While these products aren’t going to have a serious impact on the bottom lines of Zhong An or An Chen, they are great marketing ploys that put their names out in front of a lot of potential clients, especially younger ones who might not normally think of their insurance needs. This falls into the league of “Great Marketing Gimmicks” similar to the one that Berkshire Hathaway’s Warren Buffett leveraged during the NCAA finals (for more on that, please see an earlier blog)
What do insurers need to have in place to successfully launch micro products like this in the first place? How do they make this a profitable venture and how do they capitalize on any success from it? There are several things that insurers would need to focus on:
- Automated Processing - While the overall volume of these products are small, limits tiny and payments even tinier, an insurer would not want to employ any sort of manual processing to support the sales and administration of the policies. Fully automated processing would be required with rules and workflows to handle the application process, pricing and disposition of the entire new business process. Additionally, if an insurer would want to continue to leverage this sort of micro-insurance often – either as marketing gimmick or full fledged business model – an insurer would need a robust system that could easily be updated with relevant new product features, underwriting and pricing rules.
- Fully integrated marketing - These are all short duration products with a limited shelf life (the length of the World Cup, about 30 days), getting them to market quickly and effectively is paramount. Insurers would need to be able to update sales channels, link to advertisers and outlets and be able to position products effectively. How can this be leveraged with existing clients to spur new positive interactions? This includes being able to cross sell and upsell products where appropriate and in the right context. The World Cup products appear to have a high “fun” content while other micro products may be positioned completely differently with different target markets.
- Follow-on activity - After the World Cup is over, how will the insurers leverage the relationship with their World Cup insureds? Having a fully integrated CRM and sales engine attached to the micro-insurance products to capitalize on what was hopefully a positive and fun experience. This includes being able to extend results and findings to other sales channels, such as independent agents and brokers, that may be the benefactors of follow on sales.

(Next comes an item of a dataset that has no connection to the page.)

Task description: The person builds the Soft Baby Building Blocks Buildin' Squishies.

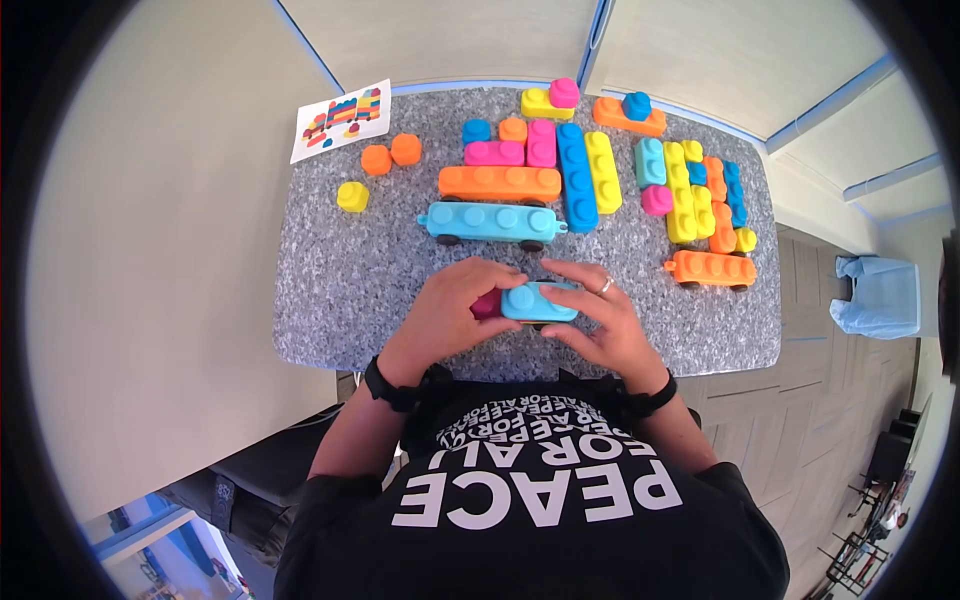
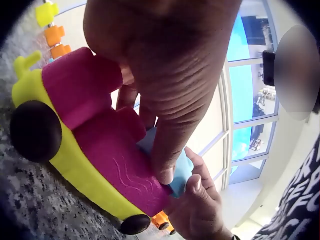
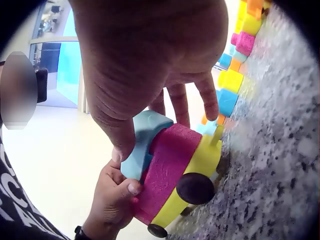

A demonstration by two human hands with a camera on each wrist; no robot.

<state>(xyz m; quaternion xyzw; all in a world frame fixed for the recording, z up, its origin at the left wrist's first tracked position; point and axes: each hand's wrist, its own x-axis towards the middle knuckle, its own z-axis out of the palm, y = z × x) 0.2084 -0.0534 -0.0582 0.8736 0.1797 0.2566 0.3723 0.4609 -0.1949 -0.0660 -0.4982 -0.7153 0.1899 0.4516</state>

Ideally, insurers should be using predictive and adaptive analytics to parse out clients and personalize offers that would meet the individual insureds needs instead of just pelting the client with generic offers that may or may not provide value.
- Re-use – anyone who came up with these brilliant marketing ploys will probably want to try and repeat the process (especially if they have shown that micro-products like these can either generate an underwriting profit or creates additional sales of traditional products). Launching insurance products in most insurers is a very labor intensive process that takes a significant amount of time and is not cheap. An insurer looking to repeat micro-insurance product launches (or is looking to improve their ability to launch standard products effectively for that matter), will want to leverage product engines and process models that can quickly adapt to change and can re-use processes and intellectual property from other insurance products. This need for agility and re-use is critical in this specific market and the insurance market in general.
Hats off to An Chen and Zhong An for creating an enjoyable insurance World Cup moment. With the growth of micro insurance in third world countries, these products are a great example of how micro insurance can be leveraged in other scenarios in more mature insurance markets.